• TO DO:
Set each line of the material below down word for word, from the first through the line that holds "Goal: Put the", but not the pictures.

• THE RECORDS:
┏━━
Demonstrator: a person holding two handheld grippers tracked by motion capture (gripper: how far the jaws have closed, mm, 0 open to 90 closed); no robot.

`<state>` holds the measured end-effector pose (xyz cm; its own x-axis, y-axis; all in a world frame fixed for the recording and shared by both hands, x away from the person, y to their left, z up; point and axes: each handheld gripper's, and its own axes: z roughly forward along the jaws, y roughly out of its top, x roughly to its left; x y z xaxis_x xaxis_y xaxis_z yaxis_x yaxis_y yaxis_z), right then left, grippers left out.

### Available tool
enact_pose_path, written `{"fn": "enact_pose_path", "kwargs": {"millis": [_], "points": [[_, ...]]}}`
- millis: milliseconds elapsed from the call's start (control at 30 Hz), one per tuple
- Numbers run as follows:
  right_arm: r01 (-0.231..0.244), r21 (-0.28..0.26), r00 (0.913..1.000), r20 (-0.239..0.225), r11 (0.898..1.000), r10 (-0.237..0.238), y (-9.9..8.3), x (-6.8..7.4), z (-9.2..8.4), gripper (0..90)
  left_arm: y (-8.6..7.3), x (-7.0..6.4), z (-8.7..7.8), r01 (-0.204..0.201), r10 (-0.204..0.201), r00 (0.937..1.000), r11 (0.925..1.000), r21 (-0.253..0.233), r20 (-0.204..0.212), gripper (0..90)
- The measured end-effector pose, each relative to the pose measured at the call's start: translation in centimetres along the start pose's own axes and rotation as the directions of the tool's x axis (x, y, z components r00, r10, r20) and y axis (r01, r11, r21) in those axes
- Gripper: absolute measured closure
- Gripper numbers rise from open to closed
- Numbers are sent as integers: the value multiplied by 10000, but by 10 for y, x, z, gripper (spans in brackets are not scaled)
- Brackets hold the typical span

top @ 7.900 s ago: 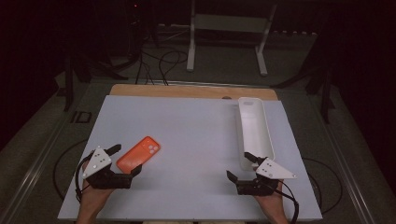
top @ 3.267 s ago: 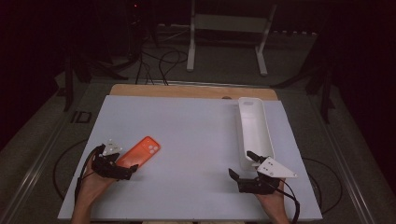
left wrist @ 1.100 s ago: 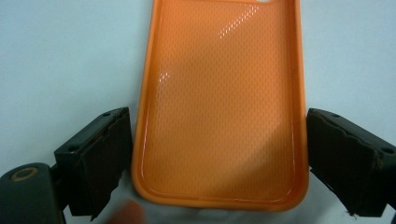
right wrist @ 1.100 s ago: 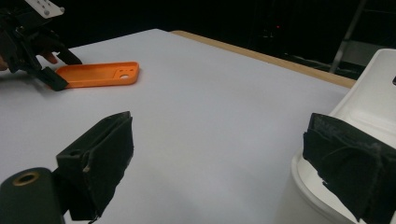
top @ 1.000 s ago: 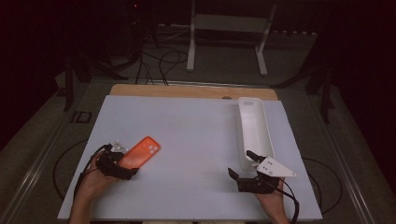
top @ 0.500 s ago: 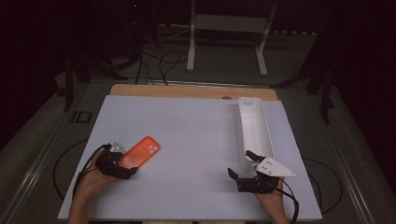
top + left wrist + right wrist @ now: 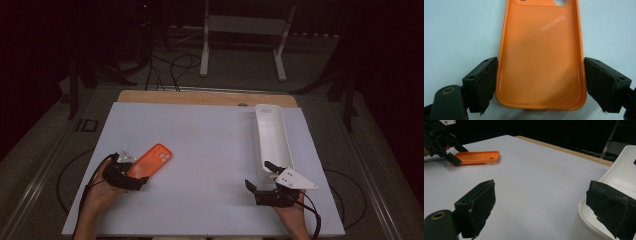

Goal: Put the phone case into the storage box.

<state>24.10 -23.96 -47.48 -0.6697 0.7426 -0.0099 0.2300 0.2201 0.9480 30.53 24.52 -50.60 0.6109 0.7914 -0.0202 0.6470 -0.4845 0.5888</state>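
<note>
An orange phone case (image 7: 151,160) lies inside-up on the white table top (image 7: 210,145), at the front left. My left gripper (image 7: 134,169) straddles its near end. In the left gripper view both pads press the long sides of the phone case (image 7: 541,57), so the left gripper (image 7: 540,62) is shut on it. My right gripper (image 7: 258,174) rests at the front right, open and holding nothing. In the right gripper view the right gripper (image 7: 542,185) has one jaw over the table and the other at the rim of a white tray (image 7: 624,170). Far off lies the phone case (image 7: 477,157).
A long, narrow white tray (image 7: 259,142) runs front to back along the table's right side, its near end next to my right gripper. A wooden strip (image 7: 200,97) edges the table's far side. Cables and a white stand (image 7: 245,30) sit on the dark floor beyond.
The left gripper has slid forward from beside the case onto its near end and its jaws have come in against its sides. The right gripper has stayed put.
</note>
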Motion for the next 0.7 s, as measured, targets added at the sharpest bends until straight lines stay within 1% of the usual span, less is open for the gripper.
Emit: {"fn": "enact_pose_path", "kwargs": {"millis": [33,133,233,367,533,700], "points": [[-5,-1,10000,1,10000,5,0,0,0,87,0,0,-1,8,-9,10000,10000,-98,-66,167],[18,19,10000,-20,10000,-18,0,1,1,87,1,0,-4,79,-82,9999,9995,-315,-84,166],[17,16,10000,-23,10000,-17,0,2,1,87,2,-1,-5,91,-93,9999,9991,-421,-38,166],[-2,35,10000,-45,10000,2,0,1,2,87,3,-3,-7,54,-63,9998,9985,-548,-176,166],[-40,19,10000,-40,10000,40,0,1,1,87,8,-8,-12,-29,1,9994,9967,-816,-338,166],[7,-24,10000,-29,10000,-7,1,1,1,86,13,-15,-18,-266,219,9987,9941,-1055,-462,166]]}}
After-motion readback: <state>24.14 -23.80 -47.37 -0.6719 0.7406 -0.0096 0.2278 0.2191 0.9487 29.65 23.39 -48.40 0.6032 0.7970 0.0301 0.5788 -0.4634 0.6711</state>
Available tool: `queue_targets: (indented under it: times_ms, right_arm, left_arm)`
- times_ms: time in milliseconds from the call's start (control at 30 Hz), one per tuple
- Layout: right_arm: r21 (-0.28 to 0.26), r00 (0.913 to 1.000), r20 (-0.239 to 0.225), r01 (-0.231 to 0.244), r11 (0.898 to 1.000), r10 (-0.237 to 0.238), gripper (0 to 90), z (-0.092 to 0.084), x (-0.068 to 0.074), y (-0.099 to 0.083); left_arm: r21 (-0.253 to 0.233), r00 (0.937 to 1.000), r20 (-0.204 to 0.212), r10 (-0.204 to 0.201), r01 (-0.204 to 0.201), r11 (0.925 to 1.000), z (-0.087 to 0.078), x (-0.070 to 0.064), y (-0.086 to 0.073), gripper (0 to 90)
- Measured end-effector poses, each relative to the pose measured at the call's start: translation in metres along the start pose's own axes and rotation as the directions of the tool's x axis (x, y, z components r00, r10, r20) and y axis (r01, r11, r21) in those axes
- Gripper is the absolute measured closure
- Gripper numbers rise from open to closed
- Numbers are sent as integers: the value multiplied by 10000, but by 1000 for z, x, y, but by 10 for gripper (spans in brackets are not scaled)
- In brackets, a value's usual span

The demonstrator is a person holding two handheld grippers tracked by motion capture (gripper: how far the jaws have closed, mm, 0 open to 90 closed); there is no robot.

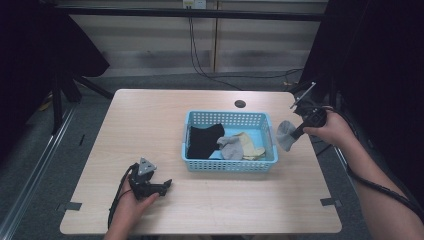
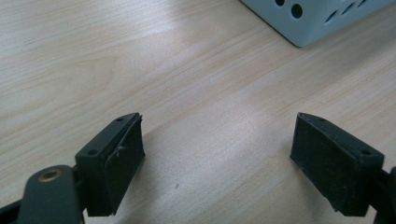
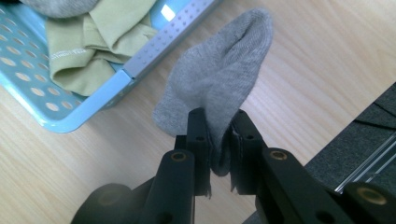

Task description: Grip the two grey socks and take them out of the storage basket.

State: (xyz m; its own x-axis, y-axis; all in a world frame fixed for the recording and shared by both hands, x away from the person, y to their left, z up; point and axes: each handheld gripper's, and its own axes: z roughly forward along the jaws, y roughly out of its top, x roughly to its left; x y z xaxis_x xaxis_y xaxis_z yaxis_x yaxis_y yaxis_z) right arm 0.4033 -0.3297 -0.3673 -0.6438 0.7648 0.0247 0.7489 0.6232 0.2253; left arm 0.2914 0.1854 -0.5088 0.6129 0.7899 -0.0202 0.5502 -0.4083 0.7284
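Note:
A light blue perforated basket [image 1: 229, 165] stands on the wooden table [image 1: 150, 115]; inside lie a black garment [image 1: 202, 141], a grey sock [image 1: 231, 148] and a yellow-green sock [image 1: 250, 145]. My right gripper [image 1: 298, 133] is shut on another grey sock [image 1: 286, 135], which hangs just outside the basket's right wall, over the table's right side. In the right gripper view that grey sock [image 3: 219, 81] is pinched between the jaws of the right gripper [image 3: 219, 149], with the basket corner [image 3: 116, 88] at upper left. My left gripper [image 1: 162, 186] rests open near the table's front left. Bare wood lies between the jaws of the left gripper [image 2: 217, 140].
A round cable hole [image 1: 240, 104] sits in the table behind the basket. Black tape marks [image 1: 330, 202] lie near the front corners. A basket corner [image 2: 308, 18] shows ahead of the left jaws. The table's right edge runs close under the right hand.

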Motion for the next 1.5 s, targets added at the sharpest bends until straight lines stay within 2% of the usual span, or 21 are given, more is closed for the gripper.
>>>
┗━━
• ANSWER TO THE EXERCISE:
Demonstrator: a person holding two handheld grippers tracked by motion capture (gripper: how far the jaws have closed, mm, 0 open to 90 closed); no robot.

`<state>` holds the measured end-effector pose (xyz cm; its own x-axis, y-axis; all in a world frame fixed for the recording and shared by both hands, x away from the person, y to their left, z up; point and axes: each handheld gripper's, and its own axes: z roughly forward along the jaws, y roughly out of its top, x roughly to its left; x y z xaxis_x xaxis_y xaxis_z yaxis_x yaxis_y yaxis_z), right then left, grippers left out.

### Available tool
enact_pose_path, written `{"fn": "enact_pose_path", "kwargs": {"millis": [_], "points": [[_, ...]]}}`
- millis: milliseconds elapsed from the call's start (control at 30 Hz), one per tuple
- Numbers run as follows:
  right_arm: r01 (-0.231..0.244), r21 (-0.28..0.26), r00 (0.913..1.000), r20 (-0.239..0.225), r11 (0.898..1.000), r10 (-0.237..0.238), y (-9.9..8.3), x (-6.8..7.4), z (-9.2..8.4), gripper (0..90)
  left_arm: y (-8.6..7.3), x (-7.0..6.4), z (-8.7..7.8), r01 (-0.204..0.201), r10 (-0.204..0.201), r00 (0.937..1.000), r11 (0.925..1.000), r21 (-0.253..0.233), r20 (-0.204..0.212), gripper (0..90)
- The measured end-effector pose, each relative to the pose measured at the call's start: translation in centimetres along the start pose's own axes and rotation as the directions of the tool's x axis (x, y, z components r00, r10, r20) and y axis (r01, r11, r21) in those axes
- Gripper: absolute measured closure
- Gripper numbers rise from open to closed
- Numbers are sent as integers: the value multiplied by 10000, but by 10 for y, x, z, gripper (spans in brackets are not scaled)
- Brackets hold the typical span

top @ 7.900 s ago: 
top @ 3.267 s ago: 
left wrist @ 1.100 s ago: 
right wrist @ 1.100 s ago: 
top @ 1.000 s ago: 
top @ 0.500 s ago: 
top + left wrist + right wrist @ now: 

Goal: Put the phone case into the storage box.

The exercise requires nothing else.